Je veux comprendre ces hommes et ces femmes, ce qui les a motivés, comment ils perçoivent leurs années militaires. Comment ils s’insèrent dans un pays construit sur les cendres de leur peuple ? Pourquoi ressentent-ils le besoin de prendre les armes pour lui ? Comment gèrent-ils le racisme et le rejet de ceux pour qui ils sont partis se battre ? Comment chacun a-t-il vécu le départ, la guerre, le retour, la relation à la mort, à la vie, à la réserve, à la fois à la nation Lakota et à celle des États-Unis ? C’est l’ambivalence de leur vie qui sera au cœur du film.

Je pense que je suis lié aux États-Unis d’une certaine manière. Depuis mon enfance, je suis passionné de cinéma, notamment des classiques d’Hollywood. Et ma sœur aînée a décidé de quitter la France pour les États-Unis lorsque j’avais 12 ans. Elle est citoyenne américaine depuis plus de 30 ans maintenant et vit à New York. Cette décision a été un choc pour moi, surtout à un moment où je construisais ma réflexion critique à travers les films.
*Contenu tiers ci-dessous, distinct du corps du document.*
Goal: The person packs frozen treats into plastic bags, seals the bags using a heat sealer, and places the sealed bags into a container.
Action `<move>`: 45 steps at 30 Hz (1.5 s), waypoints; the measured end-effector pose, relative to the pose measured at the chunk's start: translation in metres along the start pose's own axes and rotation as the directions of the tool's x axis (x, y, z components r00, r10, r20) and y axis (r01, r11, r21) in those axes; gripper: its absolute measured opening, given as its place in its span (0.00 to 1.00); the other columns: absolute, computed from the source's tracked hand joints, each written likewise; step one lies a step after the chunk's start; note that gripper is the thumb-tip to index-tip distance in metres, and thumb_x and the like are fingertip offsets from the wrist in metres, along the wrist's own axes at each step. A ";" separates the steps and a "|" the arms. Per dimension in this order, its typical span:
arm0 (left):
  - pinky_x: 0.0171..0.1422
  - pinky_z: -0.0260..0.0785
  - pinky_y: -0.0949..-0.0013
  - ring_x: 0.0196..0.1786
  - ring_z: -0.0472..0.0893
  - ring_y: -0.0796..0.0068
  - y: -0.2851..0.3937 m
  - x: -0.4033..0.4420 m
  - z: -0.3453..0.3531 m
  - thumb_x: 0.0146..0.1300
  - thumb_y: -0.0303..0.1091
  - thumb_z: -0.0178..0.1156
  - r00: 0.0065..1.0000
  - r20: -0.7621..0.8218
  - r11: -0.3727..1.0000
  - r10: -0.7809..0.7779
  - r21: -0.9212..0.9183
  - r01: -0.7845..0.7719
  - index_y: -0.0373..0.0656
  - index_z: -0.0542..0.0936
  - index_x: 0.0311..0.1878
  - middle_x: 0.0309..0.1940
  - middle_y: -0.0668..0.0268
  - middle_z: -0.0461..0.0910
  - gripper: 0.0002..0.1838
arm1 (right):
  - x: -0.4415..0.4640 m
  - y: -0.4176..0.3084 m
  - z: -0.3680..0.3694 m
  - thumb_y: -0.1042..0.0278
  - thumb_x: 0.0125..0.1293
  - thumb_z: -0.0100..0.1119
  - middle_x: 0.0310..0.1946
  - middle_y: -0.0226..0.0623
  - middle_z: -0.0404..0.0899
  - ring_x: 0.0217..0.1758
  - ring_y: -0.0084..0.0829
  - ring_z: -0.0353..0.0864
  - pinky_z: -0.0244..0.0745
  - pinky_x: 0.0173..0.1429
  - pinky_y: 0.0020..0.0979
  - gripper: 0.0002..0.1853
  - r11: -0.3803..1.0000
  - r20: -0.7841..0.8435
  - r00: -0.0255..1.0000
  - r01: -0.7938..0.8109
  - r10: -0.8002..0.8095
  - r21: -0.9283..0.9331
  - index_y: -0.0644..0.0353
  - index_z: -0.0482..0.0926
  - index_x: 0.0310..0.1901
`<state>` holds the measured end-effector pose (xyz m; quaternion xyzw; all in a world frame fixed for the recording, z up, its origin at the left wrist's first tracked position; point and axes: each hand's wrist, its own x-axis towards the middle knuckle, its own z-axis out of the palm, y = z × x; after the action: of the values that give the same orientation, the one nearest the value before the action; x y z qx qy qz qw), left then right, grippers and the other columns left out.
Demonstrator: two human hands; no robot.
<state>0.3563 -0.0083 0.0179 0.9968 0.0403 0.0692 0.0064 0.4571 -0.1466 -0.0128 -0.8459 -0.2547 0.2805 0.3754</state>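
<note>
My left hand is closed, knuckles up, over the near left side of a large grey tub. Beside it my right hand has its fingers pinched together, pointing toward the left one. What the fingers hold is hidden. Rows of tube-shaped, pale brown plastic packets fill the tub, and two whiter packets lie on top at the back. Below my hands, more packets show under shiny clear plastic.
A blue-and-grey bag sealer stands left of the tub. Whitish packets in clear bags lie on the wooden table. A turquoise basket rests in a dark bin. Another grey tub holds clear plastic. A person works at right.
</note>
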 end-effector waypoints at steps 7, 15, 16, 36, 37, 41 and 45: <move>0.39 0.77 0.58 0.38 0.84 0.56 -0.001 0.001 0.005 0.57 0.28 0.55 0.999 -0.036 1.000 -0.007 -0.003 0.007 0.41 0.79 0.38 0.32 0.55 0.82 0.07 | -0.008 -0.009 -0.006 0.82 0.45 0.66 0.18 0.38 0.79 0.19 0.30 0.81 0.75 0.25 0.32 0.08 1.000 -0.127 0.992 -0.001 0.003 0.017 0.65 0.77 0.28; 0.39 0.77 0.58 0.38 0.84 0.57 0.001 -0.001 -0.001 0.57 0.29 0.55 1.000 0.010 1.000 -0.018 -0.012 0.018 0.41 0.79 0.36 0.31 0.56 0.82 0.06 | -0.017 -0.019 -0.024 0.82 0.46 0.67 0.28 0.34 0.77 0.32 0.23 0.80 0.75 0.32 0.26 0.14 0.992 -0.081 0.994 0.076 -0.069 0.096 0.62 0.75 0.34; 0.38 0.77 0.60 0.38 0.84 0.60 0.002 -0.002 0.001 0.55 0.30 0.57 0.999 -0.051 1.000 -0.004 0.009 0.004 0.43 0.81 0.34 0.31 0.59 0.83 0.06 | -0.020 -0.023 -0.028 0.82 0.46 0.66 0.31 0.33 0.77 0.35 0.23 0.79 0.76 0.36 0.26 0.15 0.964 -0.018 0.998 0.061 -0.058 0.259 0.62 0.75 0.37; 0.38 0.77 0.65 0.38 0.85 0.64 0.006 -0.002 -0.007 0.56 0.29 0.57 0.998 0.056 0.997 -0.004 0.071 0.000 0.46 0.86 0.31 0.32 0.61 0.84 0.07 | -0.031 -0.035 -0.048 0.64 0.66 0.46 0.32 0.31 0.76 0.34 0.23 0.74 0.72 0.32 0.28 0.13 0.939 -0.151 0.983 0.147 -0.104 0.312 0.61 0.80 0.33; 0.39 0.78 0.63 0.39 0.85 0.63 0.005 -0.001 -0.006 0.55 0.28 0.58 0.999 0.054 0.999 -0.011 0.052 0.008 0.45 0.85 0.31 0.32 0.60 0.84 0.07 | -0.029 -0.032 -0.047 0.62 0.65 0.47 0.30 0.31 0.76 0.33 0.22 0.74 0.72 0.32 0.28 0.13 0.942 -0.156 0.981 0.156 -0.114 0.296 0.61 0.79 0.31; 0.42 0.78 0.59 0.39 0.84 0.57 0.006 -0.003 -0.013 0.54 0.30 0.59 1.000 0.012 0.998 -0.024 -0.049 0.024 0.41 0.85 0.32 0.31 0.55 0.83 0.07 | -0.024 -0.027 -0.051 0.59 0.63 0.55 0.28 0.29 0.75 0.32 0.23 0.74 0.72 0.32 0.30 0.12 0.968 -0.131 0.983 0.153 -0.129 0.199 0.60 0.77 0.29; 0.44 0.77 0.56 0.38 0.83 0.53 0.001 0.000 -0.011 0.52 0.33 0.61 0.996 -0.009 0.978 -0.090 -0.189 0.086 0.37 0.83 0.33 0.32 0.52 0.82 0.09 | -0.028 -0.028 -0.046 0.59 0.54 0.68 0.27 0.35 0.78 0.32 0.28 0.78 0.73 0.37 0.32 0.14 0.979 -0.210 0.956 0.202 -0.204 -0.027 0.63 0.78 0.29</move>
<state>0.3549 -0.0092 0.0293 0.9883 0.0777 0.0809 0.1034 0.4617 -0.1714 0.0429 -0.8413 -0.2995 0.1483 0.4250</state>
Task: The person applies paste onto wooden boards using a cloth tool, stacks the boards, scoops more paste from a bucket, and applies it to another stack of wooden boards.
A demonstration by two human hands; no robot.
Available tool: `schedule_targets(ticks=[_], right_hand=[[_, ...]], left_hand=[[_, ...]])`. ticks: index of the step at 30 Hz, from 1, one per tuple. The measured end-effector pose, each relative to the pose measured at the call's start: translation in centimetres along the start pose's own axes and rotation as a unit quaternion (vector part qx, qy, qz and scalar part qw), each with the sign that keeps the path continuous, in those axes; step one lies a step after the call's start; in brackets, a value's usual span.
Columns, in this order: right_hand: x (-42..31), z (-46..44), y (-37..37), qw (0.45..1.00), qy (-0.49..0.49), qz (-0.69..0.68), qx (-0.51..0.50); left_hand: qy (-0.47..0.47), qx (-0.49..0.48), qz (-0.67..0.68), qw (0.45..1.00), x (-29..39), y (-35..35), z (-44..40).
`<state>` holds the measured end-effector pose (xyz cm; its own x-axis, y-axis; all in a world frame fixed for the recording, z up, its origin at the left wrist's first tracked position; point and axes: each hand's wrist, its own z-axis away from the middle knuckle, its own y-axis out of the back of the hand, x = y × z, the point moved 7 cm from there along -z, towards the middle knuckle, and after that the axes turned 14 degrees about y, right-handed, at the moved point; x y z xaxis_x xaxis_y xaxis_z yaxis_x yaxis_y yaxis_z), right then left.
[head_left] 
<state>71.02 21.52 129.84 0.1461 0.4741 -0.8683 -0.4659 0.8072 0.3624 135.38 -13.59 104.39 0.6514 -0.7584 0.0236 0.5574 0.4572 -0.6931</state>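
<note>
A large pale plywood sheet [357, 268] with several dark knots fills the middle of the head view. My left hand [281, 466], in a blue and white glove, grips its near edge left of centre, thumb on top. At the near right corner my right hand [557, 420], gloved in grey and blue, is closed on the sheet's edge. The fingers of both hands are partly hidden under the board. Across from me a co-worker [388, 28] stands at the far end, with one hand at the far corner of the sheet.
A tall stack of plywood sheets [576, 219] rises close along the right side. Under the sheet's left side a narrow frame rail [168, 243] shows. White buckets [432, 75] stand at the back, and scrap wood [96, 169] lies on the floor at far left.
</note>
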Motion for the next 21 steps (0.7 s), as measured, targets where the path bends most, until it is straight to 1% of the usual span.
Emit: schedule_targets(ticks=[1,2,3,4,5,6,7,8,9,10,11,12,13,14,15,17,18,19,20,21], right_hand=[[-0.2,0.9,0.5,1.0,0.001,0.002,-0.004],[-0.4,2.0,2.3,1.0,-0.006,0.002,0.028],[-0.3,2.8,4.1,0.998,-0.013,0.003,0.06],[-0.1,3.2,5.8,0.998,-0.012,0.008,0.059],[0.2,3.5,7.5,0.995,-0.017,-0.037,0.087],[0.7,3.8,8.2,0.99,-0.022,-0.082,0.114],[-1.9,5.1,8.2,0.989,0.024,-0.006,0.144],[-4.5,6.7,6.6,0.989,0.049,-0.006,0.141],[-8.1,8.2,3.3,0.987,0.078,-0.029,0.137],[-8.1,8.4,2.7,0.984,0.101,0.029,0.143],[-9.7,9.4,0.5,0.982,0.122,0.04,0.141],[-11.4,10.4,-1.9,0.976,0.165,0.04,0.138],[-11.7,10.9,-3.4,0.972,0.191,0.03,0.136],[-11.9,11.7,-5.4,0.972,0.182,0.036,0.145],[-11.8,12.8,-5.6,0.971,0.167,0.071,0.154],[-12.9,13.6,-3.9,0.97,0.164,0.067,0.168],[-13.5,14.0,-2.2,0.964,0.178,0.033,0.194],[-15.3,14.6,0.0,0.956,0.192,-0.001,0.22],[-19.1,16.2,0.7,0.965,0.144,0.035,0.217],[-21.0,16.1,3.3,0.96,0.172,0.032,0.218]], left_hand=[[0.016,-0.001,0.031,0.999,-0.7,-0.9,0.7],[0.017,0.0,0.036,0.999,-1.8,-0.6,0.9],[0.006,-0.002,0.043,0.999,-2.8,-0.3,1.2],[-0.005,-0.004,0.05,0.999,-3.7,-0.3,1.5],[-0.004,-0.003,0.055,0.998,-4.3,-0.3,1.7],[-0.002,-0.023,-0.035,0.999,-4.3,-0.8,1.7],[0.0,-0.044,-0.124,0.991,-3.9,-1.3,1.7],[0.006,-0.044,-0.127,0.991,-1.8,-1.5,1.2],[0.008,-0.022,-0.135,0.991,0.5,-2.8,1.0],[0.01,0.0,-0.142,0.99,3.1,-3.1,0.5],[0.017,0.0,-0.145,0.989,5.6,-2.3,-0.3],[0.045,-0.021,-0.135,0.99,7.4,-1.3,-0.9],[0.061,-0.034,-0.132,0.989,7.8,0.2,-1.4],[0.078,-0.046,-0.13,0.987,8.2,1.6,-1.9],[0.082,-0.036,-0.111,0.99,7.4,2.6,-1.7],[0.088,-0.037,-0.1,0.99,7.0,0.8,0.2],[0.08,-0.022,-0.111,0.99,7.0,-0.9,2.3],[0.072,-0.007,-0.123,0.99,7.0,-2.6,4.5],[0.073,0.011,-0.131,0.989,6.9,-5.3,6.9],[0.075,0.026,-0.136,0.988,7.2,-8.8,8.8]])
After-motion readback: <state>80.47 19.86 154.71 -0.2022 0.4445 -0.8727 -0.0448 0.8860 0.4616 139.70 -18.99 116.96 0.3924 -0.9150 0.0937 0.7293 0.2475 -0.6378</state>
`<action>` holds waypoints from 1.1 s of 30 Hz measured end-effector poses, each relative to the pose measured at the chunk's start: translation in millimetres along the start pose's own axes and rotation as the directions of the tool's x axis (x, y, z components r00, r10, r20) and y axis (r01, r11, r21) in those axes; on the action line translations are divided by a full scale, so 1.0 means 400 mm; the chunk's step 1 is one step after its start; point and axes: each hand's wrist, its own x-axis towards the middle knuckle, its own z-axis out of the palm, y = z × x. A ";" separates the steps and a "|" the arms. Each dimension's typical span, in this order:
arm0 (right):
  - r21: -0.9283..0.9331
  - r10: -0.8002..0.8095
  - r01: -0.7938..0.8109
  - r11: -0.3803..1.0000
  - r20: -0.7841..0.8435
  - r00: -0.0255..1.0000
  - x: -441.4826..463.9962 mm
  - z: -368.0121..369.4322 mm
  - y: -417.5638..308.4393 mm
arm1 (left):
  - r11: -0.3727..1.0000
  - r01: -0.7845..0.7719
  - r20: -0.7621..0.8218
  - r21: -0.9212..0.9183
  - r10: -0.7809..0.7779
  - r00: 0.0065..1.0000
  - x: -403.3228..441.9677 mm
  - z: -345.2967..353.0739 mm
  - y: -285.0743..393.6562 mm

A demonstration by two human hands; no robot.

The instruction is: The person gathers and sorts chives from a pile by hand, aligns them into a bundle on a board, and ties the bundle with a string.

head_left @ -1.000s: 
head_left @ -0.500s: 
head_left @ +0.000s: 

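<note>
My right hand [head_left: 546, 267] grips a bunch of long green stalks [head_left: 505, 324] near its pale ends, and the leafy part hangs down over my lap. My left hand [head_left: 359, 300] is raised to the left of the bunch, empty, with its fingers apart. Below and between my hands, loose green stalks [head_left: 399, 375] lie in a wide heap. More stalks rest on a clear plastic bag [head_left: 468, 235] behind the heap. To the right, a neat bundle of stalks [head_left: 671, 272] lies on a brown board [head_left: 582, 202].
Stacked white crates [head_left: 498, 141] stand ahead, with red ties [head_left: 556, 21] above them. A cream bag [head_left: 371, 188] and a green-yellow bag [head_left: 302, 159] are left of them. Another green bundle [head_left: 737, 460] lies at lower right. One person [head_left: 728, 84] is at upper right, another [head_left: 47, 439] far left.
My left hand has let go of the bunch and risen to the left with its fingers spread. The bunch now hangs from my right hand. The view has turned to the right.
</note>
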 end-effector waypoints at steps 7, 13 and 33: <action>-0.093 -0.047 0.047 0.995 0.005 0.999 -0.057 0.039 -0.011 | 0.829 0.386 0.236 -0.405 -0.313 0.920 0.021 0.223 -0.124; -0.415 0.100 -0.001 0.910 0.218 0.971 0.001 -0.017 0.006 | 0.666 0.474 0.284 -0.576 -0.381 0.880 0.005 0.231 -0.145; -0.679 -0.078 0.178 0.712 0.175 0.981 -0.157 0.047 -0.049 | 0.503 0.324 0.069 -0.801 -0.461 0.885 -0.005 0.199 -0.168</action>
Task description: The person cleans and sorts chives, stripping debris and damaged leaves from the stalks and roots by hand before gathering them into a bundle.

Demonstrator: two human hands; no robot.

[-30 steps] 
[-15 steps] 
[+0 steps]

Je suppose que c’est là que sont nées mon intérêt personnel pour l’histoire des États-Unis. Cette situation m’a amené à me demander ce qui avait attiré ma sœur dans ce pays. Comme s’il y avait un monde et des questions à explorer entre les films que je regardais, l’Histoire telle qu’elle est racontée à travers les films, et la réalité. Mon objectif à travers The Ride et le projet The Road Home est d’interroger les traces de l’Histoire dans la vie d’aujourd’hui.